0
votes

I am running following command

TestData = FOREACH records Generate From as from, MsgId as Msg, REPLACE(toAddress,';' , ',');

I am getting following error

mismatched character '' expecting ''' 2014-04-14 12:27:56,863 [main] ERROR org.apache.pig.tools.grunt.Grunt - ERROR 1200: mismatched character '' expecting '''

May be it is because of ; character ? if it so then how to apply the patch for it ..

2
AFAIK this bug has already been fixed in Pig.
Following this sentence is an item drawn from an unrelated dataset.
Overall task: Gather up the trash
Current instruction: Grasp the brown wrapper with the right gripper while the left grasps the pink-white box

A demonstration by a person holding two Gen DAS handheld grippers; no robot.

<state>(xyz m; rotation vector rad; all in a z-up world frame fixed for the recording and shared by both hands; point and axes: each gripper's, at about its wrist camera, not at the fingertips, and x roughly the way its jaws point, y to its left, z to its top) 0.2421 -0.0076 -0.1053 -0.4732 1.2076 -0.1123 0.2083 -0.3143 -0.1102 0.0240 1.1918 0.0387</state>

Which version do you use?Lorand Bendig
I using Apache Pig version 0.11.0-cdh4.3.0 (rexported) from cloudera this is my QA cluster. I have production cluster on which replace is working ...i.e Apache Pig version 0.11.0-cdh4.6.0 (rexported). And can you please help me to solve this because my QA cluster is down because of this error.sandip divekar

2 Answers

1
votes

It seems to me that Pig 0.11.0-cdh4.3.0 doesn't include PIG-2507.
You either need to patch and rebuild Pig to make it work (Download the patch from here: https://issues.apache.org/jira/secure/attachment/12571848/PIG_2507.patch) or as a workaround you can create a custom UDF based on org.apache.pig.builtin.REPLACE :

E.g:

package com.example;

import java.io.IOException;
import java.util.ArrayList;
import java.util.List;

import org.apache.pig.EvalFunc;
import org.apache.pig.FuncSpec;
import org.apache.pig.PigWarning;
import org.apache.pig.data.Tuple;
import org.apache.pig.data.DataType;
import org.apache.pig.impl.logicalLayer.schema.Schema;
import org.apache.pig.impl.logicalLayer.FrontendException;

public class MyReplace extends EvalFunc<String> {

    private String searchString;
    public MyReplace(String searchString) {
        this.searchString = searchString;
    }

    @Override
    public String exec(Tuple input) throws IOException {
        if (input == null || input.size() < 2)
            return null;

        try {
            String source = (String) input.get(0);
            String replacewith = (String) input.get(1);
            return source.replaceAll(searchString, replacewith);
        }
        catch (Exception e) {
            warn("Failed to process input; error - " + e.getMessage(), PigWarning.UDF_WARNING_1);
            return null;
        }
    }

    @Override
    public Schema outputSchema(Schema input) {
        return new Schema(new Schema.FieldSchema(null, DataType.CHARARRAY));
    }

    /* (non-Javadoc)
     * @see org.apache.pig.EvalFunc#getArgToFuncMapping()
     */
    @Override
    public List<FuncSpec> getArgToFuncMapping() throws FrontendException {
        List<FuncSpec> funcList = new ArrayList<FuncSpec>();
        Schema s = new Schema();
        s.add(new Schema.FieldSchema(null, DataType.CHARARRAY));
        s.add(new Schema.FieldSchema(null, DataType.CHARARRAY));
        funcList.add(new FuncSpec(this.getClass().getName(), s));
        return funcList;
    }
}

Pack it in a jar then you can use it:

register '/path/to/my.jar';
DEFINE myReplace com.example.MyReplace(';');
A = load 'data' as (a:chararray);
B = FOREACH A generate myReplace(a,',');
...
1
votes

It can be achieved by using Pig built in function as well. Instead of special chars in replace function call, use Unicode escape sequences. For problem mentioned above use:

REPLACE (toAddress,'\\\\u003b','\u002c')

in place of:

REPLACE(toAddress,';' , ',')